>>>>>

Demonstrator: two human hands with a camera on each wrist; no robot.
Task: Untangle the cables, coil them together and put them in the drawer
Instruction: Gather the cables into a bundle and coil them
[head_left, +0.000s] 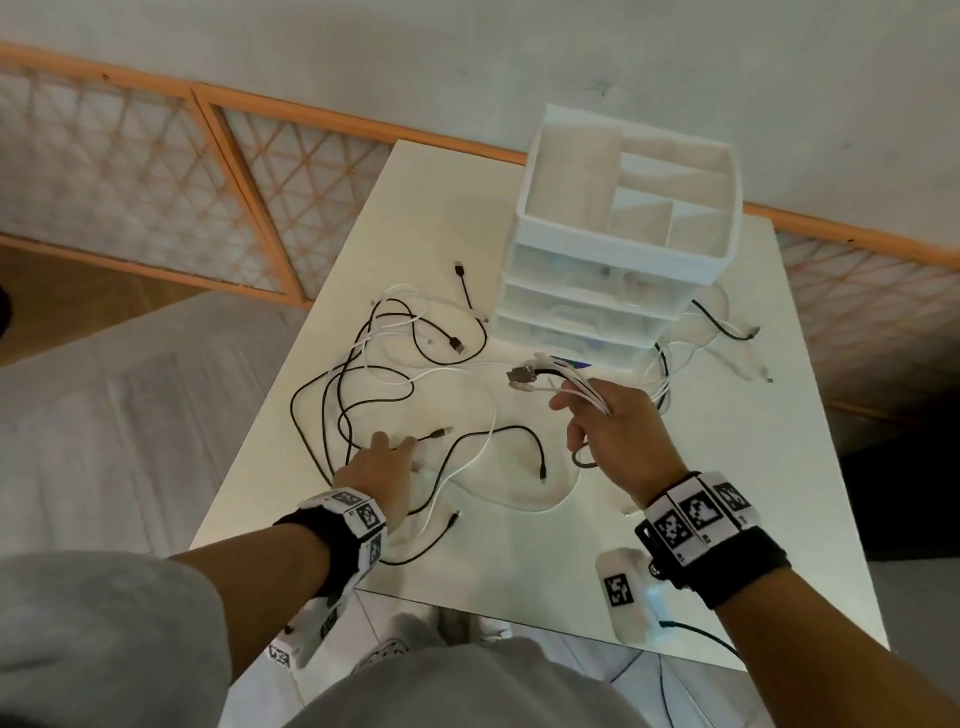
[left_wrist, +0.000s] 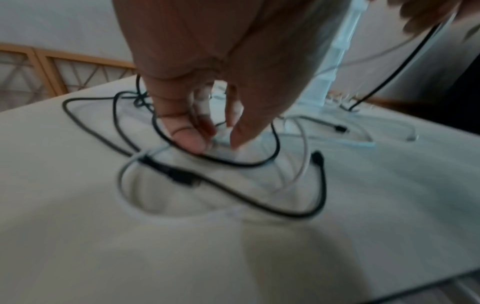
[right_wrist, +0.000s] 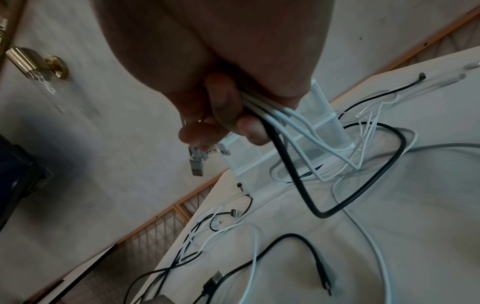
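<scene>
left hand (left_wrist: 207, 67) hides its pinched cable end.

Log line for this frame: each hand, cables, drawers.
left hand: pinching cable on table | right hand: gripping bundle of cable ends | loose cables: tangled | drawer unit: closed

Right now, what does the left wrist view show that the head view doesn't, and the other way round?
Only the left wrist view shows the left hand's fingertips closing on a white cable lying on the table; whether they already grip it is too blurred to tell. Only the head view shows the drawer unit's open top tray and the right hand gripping a bundle of cable ends. Both show loose black and white cables spread over the table.
</scene>
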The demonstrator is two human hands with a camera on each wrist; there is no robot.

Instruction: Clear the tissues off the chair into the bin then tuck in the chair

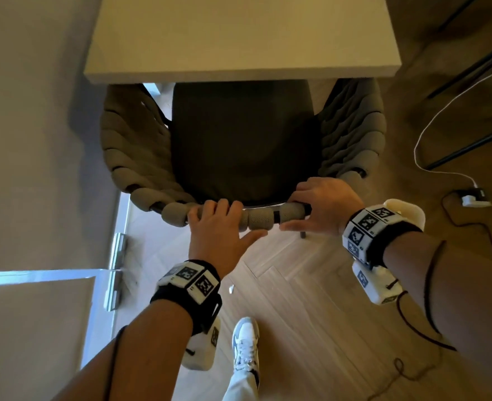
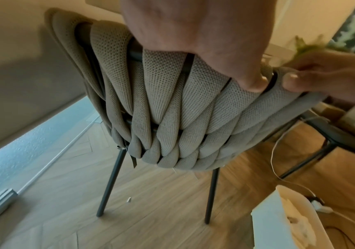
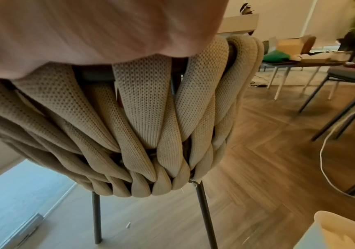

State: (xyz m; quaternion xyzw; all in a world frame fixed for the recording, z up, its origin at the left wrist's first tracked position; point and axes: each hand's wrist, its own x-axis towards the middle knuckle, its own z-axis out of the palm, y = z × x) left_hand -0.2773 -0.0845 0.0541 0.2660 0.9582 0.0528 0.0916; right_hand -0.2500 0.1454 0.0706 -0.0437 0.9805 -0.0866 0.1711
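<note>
**A:** Where is the chair (image 1: 243, 146) sitting, and why does the seat look bare?

**B:** It is standing with the front of its dark seat going under the near edge of the counter (image 1: 240, 39). No tissues are showing on the seat, so the clearing part is probably done. The bin (image 2: 287, 224) is standing on the floor behind the chair, off its right rear leg, with crumpled white paper lying inside.

**A:** What are the hands doing?

**B:** Both are gripping the padded top rail of the chair's back. The left hand (image 1: 220, 227) is curling its fingers over the rail with the thumb lying behind it; the right hand (image 1: 323, 205) is wrapping the rail just beside it, thumb pressing the rear face. Holding both sides of the rail's middle is likely keeping the push straight.

**A:** Anything else near the chair?

**B:** A white cable (image 1: 441, 117) is trailing on the floor to the chair's right, and a tiny white scrap (image 1: 231, 288) is lying behind the chair.
</note>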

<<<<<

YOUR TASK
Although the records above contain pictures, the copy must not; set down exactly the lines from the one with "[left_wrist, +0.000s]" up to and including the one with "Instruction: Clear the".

EXERCISE ANSWER
[left_wrist, +0.000s] 
[right_wrist, +0.000s] 
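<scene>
left hand (left_wrist: 207, 67) hides its pinched cable end.

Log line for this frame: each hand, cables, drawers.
left hand: pinching cable on table | right hand: gripping bundle of cable ends | loose cables: tangled | drawer unit: closed

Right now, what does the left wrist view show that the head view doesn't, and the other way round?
Only the left wrist view shows the left hand's fingertips closing on a white cable lying on the table; whether they already grip it is too blurred to tell. Only the head view shows the drawer unit's open top tray and the right hand gripping a bundle of cable ends. Both show loose black and white cables spread over the table.
</scene>
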The demonstrator is two human hands with a camera on each wrist; there is no robot.

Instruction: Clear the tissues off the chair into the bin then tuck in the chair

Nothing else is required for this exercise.